What needs to be done: What is the number of lines in the data below that hold the word "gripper"? Give nothing beyond that number.

Available data:

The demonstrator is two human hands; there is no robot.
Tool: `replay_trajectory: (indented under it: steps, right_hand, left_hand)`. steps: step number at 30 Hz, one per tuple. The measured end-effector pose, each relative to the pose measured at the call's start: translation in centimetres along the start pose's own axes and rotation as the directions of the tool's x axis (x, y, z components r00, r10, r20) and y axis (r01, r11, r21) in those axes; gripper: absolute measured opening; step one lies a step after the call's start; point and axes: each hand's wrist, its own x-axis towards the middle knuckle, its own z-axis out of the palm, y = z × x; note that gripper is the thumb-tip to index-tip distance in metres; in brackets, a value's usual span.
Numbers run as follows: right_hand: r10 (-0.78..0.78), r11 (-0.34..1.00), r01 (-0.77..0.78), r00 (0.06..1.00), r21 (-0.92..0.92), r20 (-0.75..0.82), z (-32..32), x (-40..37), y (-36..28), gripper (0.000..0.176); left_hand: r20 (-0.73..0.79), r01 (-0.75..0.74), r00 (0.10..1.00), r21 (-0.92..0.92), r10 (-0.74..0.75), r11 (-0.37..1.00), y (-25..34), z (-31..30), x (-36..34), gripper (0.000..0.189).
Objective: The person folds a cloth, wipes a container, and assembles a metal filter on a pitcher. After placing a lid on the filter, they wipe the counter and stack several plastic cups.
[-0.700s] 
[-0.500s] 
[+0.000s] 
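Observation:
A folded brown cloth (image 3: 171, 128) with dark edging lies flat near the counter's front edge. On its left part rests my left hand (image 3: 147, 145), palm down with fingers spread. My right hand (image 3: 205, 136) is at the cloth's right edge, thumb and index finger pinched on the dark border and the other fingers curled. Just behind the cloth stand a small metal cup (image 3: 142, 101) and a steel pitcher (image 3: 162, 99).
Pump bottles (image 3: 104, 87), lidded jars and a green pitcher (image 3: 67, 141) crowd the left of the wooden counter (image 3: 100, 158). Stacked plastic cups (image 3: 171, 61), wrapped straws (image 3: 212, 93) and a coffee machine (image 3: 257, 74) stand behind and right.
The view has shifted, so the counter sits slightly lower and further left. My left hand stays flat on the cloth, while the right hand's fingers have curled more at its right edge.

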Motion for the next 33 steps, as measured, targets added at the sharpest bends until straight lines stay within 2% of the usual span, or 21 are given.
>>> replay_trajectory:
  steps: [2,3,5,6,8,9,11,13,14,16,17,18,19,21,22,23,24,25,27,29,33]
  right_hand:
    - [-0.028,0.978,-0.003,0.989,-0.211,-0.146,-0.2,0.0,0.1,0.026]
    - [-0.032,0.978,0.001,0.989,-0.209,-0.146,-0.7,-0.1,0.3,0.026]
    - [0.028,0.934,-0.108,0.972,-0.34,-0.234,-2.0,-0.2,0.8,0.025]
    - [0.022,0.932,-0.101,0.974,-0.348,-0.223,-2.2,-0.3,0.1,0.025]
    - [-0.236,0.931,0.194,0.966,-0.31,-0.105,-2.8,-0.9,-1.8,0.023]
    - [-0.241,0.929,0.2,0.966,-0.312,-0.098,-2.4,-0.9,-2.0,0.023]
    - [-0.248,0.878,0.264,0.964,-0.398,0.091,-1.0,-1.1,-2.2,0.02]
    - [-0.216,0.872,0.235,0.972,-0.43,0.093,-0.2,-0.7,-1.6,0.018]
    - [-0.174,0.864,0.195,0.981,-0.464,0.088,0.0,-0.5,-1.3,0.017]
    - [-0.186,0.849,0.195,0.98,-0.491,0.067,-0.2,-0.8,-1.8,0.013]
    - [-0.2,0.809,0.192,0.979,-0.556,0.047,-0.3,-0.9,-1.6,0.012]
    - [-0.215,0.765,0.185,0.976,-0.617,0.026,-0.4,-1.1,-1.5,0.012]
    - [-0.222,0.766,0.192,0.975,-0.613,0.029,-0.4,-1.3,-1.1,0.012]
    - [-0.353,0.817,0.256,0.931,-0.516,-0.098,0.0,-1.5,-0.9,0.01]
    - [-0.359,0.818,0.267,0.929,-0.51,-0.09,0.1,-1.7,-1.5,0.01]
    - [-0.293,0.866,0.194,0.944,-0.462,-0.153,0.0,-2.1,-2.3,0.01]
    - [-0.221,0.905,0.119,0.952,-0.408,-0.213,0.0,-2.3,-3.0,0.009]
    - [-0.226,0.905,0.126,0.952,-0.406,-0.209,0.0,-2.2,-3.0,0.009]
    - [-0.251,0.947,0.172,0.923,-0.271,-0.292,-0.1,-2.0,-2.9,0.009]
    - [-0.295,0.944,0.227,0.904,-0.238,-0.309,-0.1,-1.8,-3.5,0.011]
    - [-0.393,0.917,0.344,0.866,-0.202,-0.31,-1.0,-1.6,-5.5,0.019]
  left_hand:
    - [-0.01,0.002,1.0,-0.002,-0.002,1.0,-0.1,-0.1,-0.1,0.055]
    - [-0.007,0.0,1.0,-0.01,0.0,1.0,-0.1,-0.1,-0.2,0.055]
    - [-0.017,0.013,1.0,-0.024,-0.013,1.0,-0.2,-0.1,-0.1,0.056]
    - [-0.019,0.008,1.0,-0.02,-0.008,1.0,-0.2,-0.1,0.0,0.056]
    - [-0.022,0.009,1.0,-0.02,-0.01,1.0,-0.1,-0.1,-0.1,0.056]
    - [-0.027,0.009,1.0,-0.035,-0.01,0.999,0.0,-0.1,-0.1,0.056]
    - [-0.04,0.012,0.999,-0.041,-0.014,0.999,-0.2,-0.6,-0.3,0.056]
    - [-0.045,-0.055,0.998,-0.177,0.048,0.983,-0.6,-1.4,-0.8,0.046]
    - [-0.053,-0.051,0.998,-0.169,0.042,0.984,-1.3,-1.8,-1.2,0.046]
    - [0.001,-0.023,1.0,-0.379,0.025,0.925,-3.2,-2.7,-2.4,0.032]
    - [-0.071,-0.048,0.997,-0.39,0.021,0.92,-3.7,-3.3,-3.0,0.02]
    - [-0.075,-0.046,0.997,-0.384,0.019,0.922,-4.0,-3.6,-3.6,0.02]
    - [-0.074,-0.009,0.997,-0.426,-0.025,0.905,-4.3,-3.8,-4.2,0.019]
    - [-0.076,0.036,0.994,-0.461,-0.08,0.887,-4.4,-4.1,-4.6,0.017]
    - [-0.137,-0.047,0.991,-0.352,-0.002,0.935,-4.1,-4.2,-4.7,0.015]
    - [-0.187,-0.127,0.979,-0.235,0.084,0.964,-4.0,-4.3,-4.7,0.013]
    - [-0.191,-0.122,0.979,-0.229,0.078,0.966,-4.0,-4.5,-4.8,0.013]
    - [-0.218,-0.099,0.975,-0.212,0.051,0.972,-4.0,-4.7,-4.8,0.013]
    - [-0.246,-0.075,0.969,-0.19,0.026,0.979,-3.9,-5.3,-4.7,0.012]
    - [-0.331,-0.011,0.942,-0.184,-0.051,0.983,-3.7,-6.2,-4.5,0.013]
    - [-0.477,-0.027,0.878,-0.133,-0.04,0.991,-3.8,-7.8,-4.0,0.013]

Answer to this problem: 2